Ktask is a generic framework for kernel task parallelization: any task which is currently single-threaded in the kernel can be broken up into workable chunks and handed off to the ktask helper, which will make clever scheduling and CPU participation decisions to ensure that the task finishes quickly. This change is not automatic; ktask introduces a coding construct which must be used by developers who wish to take advantage of this parallelized functionality.

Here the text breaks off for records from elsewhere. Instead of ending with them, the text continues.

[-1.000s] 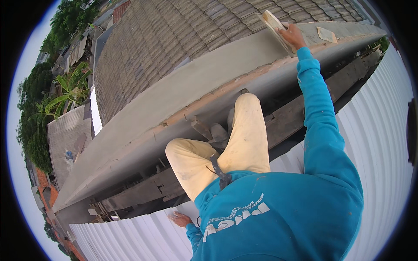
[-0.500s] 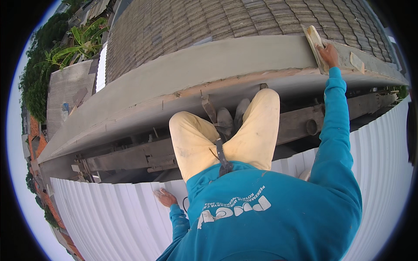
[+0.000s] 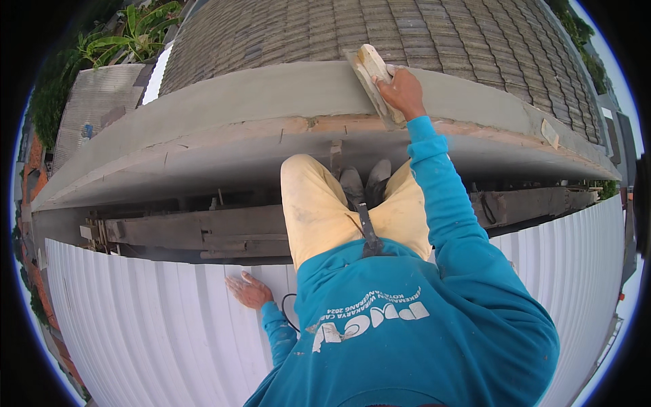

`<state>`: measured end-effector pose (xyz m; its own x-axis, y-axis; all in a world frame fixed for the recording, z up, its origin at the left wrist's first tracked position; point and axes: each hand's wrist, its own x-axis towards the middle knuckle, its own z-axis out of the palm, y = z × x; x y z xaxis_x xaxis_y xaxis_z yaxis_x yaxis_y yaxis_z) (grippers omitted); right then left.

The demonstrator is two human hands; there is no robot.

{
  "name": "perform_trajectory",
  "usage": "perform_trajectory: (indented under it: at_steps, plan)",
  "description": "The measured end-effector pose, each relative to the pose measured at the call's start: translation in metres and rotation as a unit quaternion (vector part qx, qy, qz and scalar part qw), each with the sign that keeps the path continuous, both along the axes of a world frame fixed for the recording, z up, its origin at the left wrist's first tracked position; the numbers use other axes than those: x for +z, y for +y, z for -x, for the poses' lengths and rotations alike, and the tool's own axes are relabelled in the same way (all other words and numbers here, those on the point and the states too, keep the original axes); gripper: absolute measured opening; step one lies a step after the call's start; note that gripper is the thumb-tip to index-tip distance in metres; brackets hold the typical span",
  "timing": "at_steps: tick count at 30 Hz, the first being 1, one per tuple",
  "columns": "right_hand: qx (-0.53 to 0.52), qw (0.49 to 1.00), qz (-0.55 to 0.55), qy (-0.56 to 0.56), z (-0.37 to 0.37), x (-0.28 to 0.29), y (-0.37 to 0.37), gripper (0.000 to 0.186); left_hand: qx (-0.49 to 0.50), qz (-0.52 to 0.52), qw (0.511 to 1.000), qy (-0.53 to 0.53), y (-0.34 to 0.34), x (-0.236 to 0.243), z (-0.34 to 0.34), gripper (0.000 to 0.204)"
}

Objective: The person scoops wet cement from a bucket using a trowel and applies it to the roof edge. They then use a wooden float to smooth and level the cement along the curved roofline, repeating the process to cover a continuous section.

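Observation:
My right hand [image 3: 403,93] is shut on a pale, flat plastering float [image 3: 373,68], which lies across the smooth grey cement band [image 3: 237,88] at the tiled roof's edge, slightly right of centre. The band's lower edge is rough and pinkish. My left hand [image 3: 249,292] rests open, fingers spread, on white corrugated metal sheeting [image 3: 149,319] at lower left, beside a thin black cord [image 3: 292,298]. A small pale flat piece [image 3: 550,133] lies on the band's right part. My bent legs are braced below the band, shoes in the shadowed recess.
A grey-brown tiled roof [image 3: 407,34] rises beyond the band. A dark beam [image 3: 163,232] and gap run between band and sheeting, with short sticks jutting out. At upper left are a rusty corrugated roof [image 3: 95,102] and a banana plant [image 3: 135,37]; far drops show at both sides.
My right hand has moved left along the band with the float, away from the small pale piece. My view has turned, levelling the band. My left hand stays on the sheeting.

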<state>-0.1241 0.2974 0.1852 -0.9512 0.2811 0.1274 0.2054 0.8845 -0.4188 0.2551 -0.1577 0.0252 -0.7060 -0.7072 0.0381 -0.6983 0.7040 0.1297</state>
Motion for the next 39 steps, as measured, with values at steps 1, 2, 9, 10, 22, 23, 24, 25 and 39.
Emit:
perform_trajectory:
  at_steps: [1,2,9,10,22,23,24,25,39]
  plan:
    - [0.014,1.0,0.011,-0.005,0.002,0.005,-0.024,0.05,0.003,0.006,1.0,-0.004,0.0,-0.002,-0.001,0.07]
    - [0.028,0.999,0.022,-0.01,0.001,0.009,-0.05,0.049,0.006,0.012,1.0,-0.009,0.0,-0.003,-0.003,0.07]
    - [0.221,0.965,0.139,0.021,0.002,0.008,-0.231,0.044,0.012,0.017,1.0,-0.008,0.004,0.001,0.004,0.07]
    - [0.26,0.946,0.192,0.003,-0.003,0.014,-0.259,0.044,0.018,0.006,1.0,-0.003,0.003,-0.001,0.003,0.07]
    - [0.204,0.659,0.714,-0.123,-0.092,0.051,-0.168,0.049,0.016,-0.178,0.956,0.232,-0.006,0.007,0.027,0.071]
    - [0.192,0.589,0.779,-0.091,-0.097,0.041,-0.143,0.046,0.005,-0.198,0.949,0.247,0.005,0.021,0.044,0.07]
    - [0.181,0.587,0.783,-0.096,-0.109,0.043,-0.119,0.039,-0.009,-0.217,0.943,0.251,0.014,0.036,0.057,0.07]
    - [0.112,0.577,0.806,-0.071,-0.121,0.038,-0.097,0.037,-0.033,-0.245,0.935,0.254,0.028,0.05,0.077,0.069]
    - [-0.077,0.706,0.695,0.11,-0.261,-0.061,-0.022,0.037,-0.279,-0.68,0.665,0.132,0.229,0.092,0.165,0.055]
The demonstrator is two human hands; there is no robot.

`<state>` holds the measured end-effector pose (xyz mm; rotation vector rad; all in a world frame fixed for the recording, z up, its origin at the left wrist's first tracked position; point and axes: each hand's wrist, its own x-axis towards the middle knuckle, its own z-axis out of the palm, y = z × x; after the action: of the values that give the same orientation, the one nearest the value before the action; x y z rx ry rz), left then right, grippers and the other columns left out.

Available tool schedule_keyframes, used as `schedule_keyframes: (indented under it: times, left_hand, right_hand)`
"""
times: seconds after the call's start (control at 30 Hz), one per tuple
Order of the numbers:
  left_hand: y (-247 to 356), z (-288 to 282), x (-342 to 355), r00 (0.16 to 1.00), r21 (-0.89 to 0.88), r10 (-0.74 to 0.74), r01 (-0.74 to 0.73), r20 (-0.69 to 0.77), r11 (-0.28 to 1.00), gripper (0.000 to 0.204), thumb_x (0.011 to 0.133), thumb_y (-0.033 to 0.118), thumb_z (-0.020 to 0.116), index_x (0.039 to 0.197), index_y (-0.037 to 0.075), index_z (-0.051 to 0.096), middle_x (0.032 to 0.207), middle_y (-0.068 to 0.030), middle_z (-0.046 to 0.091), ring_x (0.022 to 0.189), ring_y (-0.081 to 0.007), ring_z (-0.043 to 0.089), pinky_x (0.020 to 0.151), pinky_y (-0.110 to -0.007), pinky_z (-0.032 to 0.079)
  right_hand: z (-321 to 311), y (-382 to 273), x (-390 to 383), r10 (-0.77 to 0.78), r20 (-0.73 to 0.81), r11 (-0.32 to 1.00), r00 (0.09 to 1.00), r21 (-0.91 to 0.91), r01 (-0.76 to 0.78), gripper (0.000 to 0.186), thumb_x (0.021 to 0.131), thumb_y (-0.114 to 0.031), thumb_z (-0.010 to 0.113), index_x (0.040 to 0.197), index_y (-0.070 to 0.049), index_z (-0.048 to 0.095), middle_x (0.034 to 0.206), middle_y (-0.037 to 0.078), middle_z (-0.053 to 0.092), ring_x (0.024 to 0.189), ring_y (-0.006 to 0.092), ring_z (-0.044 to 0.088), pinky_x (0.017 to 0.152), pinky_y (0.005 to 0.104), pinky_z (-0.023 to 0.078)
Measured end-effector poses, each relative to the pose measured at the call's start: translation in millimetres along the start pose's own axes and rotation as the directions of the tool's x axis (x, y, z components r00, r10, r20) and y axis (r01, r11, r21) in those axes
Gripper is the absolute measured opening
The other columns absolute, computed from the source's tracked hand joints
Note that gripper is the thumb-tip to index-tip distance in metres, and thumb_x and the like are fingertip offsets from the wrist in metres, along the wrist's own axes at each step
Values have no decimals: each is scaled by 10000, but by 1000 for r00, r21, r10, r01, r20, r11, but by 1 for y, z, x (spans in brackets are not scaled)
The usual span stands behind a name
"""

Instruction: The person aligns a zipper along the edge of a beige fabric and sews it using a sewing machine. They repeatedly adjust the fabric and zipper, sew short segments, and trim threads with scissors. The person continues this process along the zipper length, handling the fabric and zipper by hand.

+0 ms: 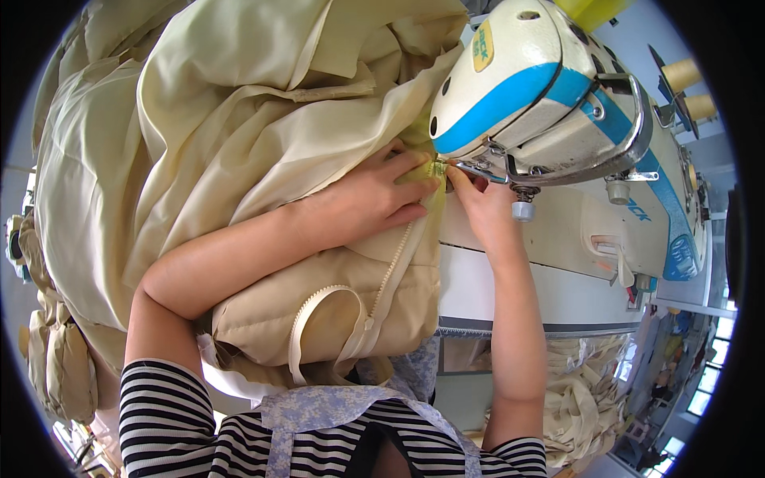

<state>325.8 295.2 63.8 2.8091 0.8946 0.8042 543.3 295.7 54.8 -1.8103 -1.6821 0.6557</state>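
My left hand (374, 195) lies flat on a padded cream garment (263, 311), pressing the cloth close to the needle of a white and blue sewing machine (542, 95). My right hand (478, 195) pinches the cloth edge and the cream zipper tape (394, 267) right under the machine head. The zipper runs down from the needle area and loops across the garment near my lap. A large heap of pale yellow fabric (199, 119) is piled behind my left arm.
The white machine table (494, 287) extends to the right under the machine. Yellow thread cones (685, 80) stand at the upper right. A pile of cream fabric pieces (582, 398) lies below the table, and more padded cream pieces (56, 350) hang at the far left.
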Motion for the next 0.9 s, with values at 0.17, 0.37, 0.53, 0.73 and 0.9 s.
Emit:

Memory initialization (page zeroing) will be helped considerably by the parallelization of ktask. Initializing memory is a critical task done by the OS to keep data secure, and can be a significant factor in the startup time for database applications and for virtual machines. ktask allows those tasks to be spread out across all the cores on a system and allow it to scale across the CPUs on the system.
As the patches have been reviewed and revised, more use cases have bubbled up and we’re excited to see more opportunities to make this generic framework useful for the kernel, including parallelizing kernel operations in the infiniband driver, to improve vfio performance, and more!
ktask: parallelize CPU-intensive kernel work
ktask is a generic framework for parallelizing CPU-intensive work in the kernel. The intended use is for big machines that can use their CPU power to speed up large tasks that can’t otherwise be multithreaded in userland. The API is generic enough to add concurrency to many different kinds of tasks–for example, page clearing over an address range or freeing a list of pages–and aims to save its clients the trouble of splitting up the work, choosing the number of helper threads to use, maintaining an efficient concurrency level, starting these threads, and load balancing the work between them.
Some Results
Machine: Intel(R) Xeon(R) CPU E7-8895 v3 @ 2.60GHz, 288 CPUs, 1T memory
Test: Clear a range of gigantic pages (triggered via fallocate)
nthread speedup size (GiB) min time (s) stdev
1 100 41.13 0.03
2 2.03x 100 20.26 0.14
4 4.28x 100 9.62 0.09
8 8.39x 100 4.90 0.05
16 10.44x 100 3.94 0.03
1 200 89.68 0.35
2 2.21x 200 40.64 0.18
4 4.64x 200 19.33 0.32
8 8.99x 200 9.98 0.04
16 11.27x 200 7.96 0.04
1 400 188.20 1.57
2 2.30x 400 81.84 0.09
4 4.63x 400 40.62 0.26
8 8.92x 400 21.09 0.50
16 11.78x 400 15.97 0.25
1 800 434.91 1.81
2 2.54x 800 170.97 1.46
4 4.98x 800 87.38 1.91
8 10.15x 800 42.86 2.59
16 12.99x 800 33.48 0.83
This data shows the speedup for zeroing large amounts of memory, and the advantages as the tasks are spread across available cores. Raw data for these results.
We look forward to seeing ktask as part of upstream Linux!